INSTRUCTIONS TO FOLLOW
Among the entries below, find every line that contains the string "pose", then copy it.

ENTRIES SHOWN
=== Begin Enclosure ===

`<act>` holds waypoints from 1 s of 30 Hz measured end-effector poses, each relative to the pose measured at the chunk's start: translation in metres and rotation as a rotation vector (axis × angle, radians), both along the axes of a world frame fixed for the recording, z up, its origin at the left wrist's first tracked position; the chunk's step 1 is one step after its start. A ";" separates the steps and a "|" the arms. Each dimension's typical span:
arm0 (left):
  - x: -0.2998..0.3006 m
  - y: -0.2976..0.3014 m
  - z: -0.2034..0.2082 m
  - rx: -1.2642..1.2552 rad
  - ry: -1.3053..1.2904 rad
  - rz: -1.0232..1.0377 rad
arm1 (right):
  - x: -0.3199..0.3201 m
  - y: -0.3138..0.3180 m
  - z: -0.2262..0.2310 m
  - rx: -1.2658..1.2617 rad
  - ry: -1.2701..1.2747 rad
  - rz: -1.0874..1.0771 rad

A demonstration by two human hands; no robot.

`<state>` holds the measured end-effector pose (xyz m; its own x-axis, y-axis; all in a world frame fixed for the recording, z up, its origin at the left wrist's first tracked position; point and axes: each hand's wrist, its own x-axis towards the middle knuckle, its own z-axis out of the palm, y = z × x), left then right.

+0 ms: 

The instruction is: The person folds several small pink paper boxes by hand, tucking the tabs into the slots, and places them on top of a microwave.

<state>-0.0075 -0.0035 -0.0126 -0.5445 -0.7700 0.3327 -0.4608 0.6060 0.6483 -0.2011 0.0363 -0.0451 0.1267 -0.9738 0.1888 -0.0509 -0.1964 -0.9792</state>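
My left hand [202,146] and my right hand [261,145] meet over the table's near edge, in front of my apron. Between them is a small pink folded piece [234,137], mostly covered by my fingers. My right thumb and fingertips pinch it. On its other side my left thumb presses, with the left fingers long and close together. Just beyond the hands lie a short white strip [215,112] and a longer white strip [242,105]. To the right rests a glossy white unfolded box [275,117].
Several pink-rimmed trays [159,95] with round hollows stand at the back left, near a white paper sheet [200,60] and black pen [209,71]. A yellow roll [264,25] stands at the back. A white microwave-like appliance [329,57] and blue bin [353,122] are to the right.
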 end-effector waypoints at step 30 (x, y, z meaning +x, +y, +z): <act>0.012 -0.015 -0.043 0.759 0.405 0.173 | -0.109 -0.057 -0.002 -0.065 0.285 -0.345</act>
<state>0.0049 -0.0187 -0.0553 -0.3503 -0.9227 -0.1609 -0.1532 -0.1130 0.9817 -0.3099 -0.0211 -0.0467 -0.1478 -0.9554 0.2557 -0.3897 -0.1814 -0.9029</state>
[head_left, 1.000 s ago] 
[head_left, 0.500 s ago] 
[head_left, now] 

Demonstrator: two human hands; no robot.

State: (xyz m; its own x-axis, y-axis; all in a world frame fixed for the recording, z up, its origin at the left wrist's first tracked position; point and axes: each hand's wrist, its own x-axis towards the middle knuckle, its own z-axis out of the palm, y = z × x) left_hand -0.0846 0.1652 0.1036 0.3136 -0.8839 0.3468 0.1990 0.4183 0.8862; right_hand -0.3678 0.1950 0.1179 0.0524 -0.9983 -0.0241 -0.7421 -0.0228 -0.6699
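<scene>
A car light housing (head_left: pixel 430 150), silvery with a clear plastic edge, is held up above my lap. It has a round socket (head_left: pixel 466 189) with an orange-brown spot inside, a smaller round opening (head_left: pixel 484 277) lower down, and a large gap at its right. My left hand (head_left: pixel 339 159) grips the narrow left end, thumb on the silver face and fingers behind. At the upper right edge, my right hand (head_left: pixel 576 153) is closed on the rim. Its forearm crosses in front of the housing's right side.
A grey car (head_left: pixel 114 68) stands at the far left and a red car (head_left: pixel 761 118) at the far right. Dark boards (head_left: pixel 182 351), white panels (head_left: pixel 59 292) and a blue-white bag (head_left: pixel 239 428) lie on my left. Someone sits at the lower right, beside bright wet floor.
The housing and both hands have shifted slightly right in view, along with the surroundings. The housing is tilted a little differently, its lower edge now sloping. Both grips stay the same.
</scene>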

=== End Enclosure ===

YOUR RESPONSE
`<act>` holds waypoints from 1 s of 30 Hz measured end-effector poses, each relative to the pose measured at the chunk's start: translation in metres and rotation as a rotation vector (axis × angle, radians), both along the axes of a world frame fixed for the recording, z up, its origin at the left wrist's first tracked position; the chunk's step 1 is one step after its start. A ";" separates the steps and a "|" the arms. Each dimension's typical span:
`<state>` holds the measured end-effector pose (xyz m; its own x-axis, y-axis; all in a world frame fixed for the recording, z up, its origin at the left wrist's first tracked position; point and axes: each hand's wrist, its own x-axis towards the middle knuckle, its own z-axis out of the palm, y = z × x), left then right.

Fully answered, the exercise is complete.